**Work instructions:** Where does "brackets" occur in the listing? Copy every line that holds it.

**Dataset records:**
⟨

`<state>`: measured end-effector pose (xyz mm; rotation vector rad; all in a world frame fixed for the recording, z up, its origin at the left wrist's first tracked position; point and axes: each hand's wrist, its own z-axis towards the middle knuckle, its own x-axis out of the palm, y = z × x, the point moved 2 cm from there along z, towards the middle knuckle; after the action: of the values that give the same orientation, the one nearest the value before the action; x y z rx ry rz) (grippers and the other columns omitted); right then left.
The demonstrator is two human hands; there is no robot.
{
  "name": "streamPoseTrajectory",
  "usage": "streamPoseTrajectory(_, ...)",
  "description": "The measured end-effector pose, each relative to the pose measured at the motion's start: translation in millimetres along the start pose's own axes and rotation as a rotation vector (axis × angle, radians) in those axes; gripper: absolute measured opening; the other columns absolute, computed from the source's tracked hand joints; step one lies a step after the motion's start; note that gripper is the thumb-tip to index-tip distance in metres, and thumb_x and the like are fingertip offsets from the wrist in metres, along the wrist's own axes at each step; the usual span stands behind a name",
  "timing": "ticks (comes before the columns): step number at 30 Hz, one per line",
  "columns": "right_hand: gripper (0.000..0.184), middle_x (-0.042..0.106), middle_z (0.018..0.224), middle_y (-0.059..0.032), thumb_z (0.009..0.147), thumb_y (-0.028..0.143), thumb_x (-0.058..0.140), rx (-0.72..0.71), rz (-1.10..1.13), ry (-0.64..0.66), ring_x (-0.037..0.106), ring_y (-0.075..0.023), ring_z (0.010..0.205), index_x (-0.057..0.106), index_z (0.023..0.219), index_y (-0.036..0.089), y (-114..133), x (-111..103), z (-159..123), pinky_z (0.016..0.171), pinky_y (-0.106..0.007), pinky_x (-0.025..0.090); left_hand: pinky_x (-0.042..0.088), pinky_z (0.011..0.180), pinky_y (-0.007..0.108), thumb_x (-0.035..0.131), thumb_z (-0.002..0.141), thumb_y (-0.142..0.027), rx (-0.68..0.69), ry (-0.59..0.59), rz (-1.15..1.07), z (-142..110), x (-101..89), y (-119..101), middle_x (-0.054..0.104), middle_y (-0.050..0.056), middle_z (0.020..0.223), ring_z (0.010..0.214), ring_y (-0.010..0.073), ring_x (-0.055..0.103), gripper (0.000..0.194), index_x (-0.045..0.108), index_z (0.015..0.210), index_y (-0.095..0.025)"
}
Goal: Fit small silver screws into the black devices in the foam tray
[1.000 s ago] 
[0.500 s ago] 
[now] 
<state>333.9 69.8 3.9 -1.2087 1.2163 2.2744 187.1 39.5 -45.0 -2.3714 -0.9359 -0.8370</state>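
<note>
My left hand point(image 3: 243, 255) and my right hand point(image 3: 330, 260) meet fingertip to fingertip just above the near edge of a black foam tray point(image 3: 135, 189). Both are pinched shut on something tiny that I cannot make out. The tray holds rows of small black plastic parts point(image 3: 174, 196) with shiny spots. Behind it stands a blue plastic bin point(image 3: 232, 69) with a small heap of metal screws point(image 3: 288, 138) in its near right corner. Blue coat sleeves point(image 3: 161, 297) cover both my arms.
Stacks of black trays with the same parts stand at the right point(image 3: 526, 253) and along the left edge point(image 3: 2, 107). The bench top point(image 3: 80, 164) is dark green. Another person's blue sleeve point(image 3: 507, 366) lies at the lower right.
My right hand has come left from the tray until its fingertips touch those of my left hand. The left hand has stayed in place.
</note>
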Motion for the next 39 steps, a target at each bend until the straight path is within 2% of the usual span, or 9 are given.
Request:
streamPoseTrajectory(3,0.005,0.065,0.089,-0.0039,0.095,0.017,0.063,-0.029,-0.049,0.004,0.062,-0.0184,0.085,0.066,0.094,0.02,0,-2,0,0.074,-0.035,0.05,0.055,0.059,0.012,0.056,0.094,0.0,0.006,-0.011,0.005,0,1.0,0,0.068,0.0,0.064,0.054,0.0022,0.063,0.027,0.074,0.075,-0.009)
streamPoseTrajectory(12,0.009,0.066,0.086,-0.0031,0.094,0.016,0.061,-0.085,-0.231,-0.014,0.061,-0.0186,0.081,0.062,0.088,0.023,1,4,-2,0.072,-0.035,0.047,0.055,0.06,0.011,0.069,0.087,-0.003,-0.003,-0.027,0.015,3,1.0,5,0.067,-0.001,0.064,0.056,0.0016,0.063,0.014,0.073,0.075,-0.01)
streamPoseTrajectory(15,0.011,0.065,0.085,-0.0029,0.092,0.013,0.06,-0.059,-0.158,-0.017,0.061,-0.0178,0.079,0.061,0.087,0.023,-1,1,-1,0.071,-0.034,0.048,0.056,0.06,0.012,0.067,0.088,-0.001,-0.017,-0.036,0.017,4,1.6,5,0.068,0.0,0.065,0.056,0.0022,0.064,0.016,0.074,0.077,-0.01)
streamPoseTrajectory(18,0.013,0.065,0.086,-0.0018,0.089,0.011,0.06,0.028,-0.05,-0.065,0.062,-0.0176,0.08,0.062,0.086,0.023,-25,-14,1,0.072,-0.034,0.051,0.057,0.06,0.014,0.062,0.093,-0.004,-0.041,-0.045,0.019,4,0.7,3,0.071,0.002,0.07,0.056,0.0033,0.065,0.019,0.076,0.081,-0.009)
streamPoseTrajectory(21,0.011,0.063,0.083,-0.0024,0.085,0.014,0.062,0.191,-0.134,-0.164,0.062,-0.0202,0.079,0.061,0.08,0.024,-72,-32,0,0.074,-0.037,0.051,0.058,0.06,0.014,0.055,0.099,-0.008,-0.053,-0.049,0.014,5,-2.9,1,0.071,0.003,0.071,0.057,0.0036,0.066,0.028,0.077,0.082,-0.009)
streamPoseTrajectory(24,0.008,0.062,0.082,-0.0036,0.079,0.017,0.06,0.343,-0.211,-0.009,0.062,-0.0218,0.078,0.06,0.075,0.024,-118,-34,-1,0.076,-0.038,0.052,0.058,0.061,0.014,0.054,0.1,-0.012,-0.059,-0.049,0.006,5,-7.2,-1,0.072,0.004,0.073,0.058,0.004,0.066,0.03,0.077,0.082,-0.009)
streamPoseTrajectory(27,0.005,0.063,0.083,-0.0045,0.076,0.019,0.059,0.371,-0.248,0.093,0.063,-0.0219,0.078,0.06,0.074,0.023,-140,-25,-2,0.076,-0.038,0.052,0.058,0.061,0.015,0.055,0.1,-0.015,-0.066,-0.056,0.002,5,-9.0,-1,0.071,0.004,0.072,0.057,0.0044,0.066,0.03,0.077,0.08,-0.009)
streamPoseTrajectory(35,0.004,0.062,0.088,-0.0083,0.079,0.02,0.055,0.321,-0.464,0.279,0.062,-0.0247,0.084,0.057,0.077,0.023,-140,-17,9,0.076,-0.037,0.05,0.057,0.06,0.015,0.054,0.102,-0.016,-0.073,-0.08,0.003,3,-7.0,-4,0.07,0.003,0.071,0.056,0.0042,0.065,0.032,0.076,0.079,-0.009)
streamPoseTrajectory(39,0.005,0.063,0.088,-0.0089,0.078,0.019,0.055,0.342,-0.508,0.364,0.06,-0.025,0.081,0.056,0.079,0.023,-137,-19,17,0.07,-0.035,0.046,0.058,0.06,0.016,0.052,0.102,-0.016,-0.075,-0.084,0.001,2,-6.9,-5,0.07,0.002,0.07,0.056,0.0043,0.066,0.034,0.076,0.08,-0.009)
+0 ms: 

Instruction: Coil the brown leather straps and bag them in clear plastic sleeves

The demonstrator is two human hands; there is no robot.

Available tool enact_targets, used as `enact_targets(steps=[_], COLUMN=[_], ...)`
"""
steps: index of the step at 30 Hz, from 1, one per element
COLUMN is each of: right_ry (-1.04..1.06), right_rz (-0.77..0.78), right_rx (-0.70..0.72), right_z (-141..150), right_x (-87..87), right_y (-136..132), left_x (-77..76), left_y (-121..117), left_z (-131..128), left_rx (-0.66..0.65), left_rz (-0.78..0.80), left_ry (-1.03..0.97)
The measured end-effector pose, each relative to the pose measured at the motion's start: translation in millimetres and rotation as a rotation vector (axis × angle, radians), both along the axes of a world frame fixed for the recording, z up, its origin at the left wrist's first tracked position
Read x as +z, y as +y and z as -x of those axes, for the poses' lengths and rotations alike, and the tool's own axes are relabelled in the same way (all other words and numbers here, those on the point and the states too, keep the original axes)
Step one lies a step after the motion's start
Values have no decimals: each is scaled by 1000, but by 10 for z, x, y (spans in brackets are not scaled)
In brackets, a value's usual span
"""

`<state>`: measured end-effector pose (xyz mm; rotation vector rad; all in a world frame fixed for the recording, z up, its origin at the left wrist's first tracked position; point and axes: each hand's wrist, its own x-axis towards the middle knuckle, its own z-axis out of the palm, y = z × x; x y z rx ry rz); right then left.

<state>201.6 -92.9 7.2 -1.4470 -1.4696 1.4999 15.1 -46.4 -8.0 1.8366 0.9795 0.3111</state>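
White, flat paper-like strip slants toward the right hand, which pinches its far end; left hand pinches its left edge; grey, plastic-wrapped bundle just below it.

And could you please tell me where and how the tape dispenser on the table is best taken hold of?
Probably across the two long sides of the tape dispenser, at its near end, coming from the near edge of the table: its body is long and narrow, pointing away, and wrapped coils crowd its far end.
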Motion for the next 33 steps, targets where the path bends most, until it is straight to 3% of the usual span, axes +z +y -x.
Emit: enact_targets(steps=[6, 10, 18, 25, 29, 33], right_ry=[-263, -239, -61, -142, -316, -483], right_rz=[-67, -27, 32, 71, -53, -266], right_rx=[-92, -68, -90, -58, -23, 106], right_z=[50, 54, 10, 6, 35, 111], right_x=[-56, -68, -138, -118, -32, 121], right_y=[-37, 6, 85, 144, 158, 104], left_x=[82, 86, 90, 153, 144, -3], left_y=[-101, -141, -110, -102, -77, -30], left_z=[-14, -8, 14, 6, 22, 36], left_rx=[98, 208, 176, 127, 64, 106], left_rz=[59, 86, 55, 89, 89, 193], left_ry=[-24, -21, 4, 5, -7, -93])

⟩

**Written answer:**
Values have no decimals: each is scaled by 1000, but by 10 for z, x, y (spans in brackets are not scaled)
In brackets, a value's usual span

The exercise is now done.